Non Solo Medea is a dance opera performed live at the oldest active theatre in Europe: Teatro Grande in Pompeii featuring filmic scenography by Ruben Van Leer. Ancient Greek tragedy meets eighteen dancers, live percussion, and the ruins themselves as stage.
“Medea is a half-goddess, a kind of witch, who lives in exile. She is a foreigner, we could say a migrant today. Her characteristic is that she fights her destiny, she seeks to take control of her life by all means, including infanticide.”
where the past refuses to stay past
The ruins of Pompeii are already a kind of theatre: a city arrested mid-breath, preserved in the exact moment of catastrophe. To perform inside them is not to use a backdrop. It is to enter a space where time has collapsed, and where the boundary between the ancient and the present is already thin.

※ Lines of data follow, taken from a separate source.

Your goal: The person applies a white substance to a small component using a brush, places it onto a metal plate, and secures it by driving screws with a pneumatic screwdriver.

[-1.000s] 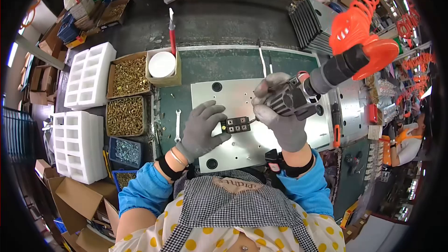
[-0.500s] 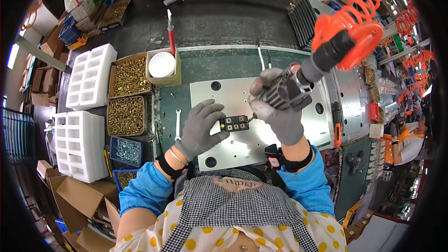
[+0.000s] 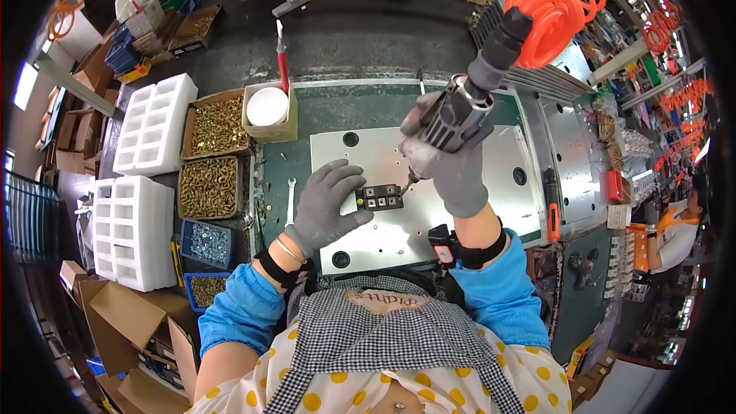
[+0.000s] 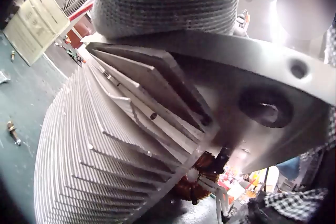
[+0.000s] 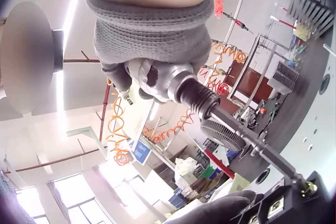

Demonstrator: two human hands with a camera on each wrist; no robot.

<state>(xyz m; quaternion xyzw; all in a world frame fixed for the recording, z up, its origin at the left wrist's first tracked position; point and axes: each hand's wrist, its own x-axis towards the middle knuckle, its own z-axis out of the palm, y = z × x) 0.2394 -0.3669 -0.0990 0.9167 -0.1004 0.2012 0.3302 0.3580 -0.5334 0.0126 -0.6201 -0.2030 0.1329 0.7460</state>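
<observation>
My gloved left hand [image 3: 328, 201] lies on a silvery metal plate [image 3: 437, 238], its thumb and forefinger on either side of the left end of a black terminal block [image 3: 383, 197]. My gloved right hand [image 3: 452, 161] grips a power screwdriver [image 3: 452, 119] with an orange coiled hose [image 3: 548, 27]. The driver's long bit [image 5: 257, 142] slants down to a brassy screw [image 5: 308, 188] at the block's right end. In the left wrist view, the grey fins of a heat sink [image 4: 105, 161] stand under the plate.
Left of the plate are boxes of brass screws [image 3: 207, 188], a blue tray of small metal parts [image 3: 207, 244] and white foam trays [image 3: 134, 234]. A wrench [image 3: 290, 201] lies beside the plate. An orange-handled screwdriver [image 3: 553, 215] lies on the right. A person [image 3: 675, 230] is farther right.
My right hand and the driver have shifted left and the driver has tipped more upright, its bit staying at the block's right end. The left hand keeps its place around the block's left end.
</observation>
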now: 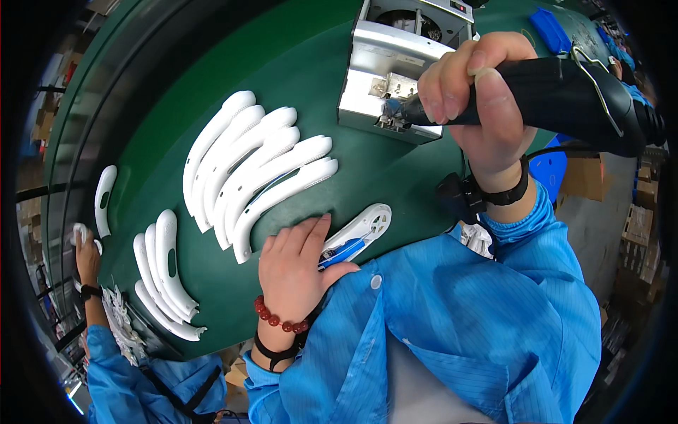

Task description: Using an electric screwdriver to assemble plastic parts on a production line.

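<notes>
My right hand (487, 99) is wrapped round a black electric screwdriver (551, 95) with a wire hanging loop. Its bit end meets the front of a silver screw feeder (402, 60); the bit itself and any screw are too small to make out. On the green table, my left hand (293, 265) holds a white curved shell (374, 218) between thumb and forefinger, other fingers lying flat. Inside that shell is a blue part (346, 251), and its near end is hidden under the palm. Several closed-looking white curved handles (261, 159) lie in a row beyond my left hand.
More white shells (159, 258) lie at the left, and one stands apart near the far edge (104, 201). A co-worker's hand (87, 258) reaches in at far left, beside clear plastic bags (123, 325). A blue tray (551, 30) sits behind the screwdriver.
</notes>
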Available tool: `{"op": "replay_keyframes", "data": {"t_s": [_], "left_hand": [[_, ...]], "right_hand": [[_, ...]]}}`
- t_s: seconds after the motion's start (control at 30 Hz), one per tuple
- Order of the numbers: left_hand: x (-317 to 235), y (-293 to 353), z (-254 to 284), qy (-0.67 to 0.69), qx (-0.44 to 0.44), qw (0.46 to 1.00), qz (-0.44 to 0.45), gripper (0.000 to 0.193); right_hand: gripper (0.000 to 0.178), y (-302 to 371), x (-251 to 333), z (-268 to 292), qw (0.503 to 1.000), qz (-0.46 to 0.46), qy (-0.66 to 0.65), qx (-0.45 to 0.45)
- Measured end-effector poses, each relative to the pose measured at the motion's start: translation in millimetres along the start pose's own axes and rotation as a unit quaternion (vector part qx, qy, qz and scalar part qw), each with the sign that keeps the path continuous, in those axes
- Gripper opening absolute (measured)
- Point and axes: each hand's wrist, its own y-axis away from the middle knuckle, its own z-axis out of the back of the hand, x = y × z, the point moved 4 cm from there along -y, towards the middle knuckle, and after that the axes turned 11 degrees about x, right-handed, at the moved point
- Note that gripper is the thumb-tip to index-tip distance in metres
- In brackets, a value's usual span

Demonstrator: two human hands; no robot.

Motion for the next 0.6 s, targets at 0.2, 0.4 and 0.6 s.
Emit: {"op": "replay_keyframes", "data": {"t_s": [0.2,0.4,0.6], "left_hand": [[6,-4,-2,0.035,-0.030,0.999,-0.012,0.062],[11,-5,-1,0.043,-0.038,0.998,-0.032,0.055],[-2,-1,1,-0.040,-0.098,0.994,0.024,0.057]], "right_hand": [[0.013,1,-4,1,1.000,-0.013,-0.002,-0.008],[0.013,0,-6,0,1.000,-0.017,-0.009,-0.012],[0.013,0,-9,-2,0.999,-0.048,-0.014,-0.013]]}}
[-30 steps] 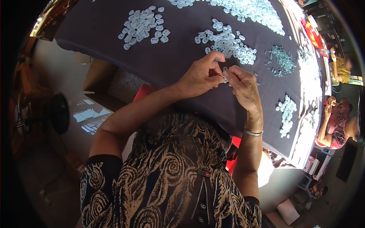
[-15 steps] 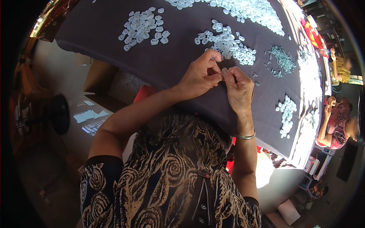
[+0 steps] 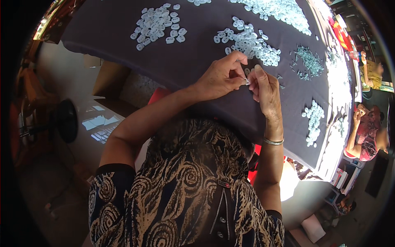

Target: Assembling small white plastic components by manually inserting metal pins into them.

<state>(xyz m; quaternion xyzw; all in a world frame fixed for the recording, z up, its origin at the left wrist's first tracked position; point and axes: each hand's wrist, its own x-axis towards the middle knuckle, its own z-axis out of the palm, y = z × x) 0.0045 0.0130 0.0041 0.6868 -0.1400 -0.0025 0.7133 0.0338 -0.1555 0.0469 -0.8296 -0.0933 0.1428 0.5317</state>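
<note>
My left hand [image 3: 222, 78] is closed in a pinch, with a small white plastic piece [image 3: 247, 82] between thumb and fingertips. Right beside it is my right hand [image 3: 266, 90], fingers curled and thumb raised; whether they hold something tiny is hidden. Both hands are over the dark tablecloth [image 3: 185, 61], near the table's front edge. Just beyond them lies a pile of small white oval pieces with holes [image 3: 257, 47]. To the right of that pile is a scatter of thin dark metal bits like screws [image 3: 309, 61].
Another pile of white pieces [image 3: 154, 25] sits at the left, and a large one [image 3: 277, 14] at the back. Smaller white parts [image 3: 313, 123] lie at the right. A cardboard box [image 3: 109, 80] is below the table. Other people [image 3: 366, 133] sit at the far right.
My right hand has drawn slightly away from the left, its thumb now raised. The white piece now shows in the left pinch. The view has shifted a little.
</note>
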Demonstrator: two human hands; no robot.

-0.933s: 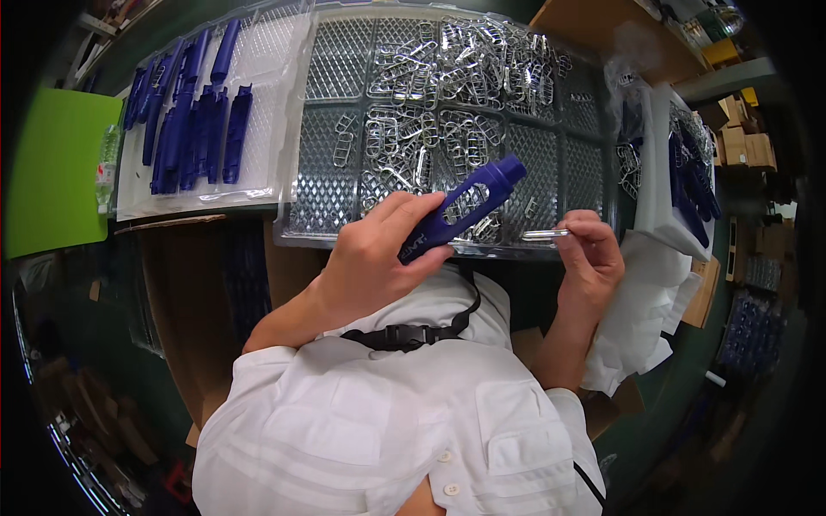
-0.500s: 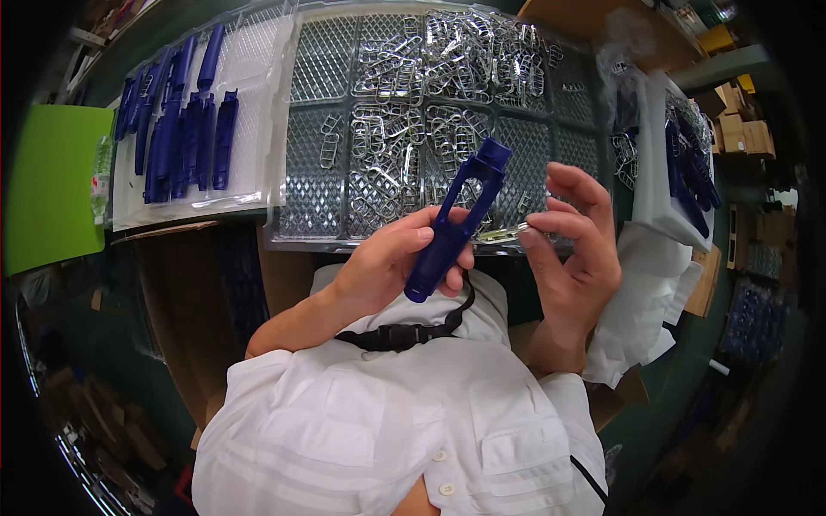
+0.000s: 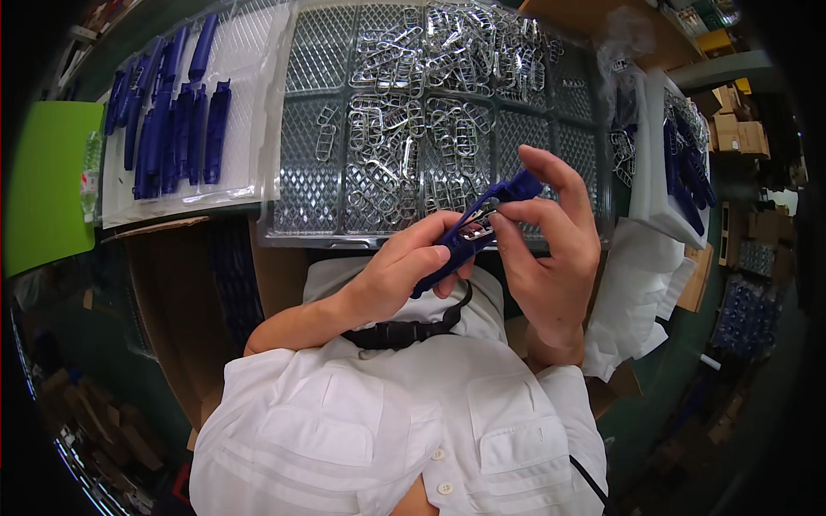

Non Solo Medea moves through that space in seven acts: exposure, rejection, awareness, regret, acceptance, revolt, and outcome. Actress Manuela Mandracchia inhabits a succession of figures from Greek tragedy Antigone, Oedipus, Medea, Iphigenia and drawing monologues from Sophocles, Euripides, and Jean Anouilh that surface not as historical texts but as living speech. Against her words, eighteen dancers of the Ballet National de Marseille respond with their bodies, in dialogue with percussionist Flora Duverger. The music moves between Beethoven, Mahler, and Pink Floyd; a range that is not eclectic but deliberately disorienting, refusing any single era as a frame.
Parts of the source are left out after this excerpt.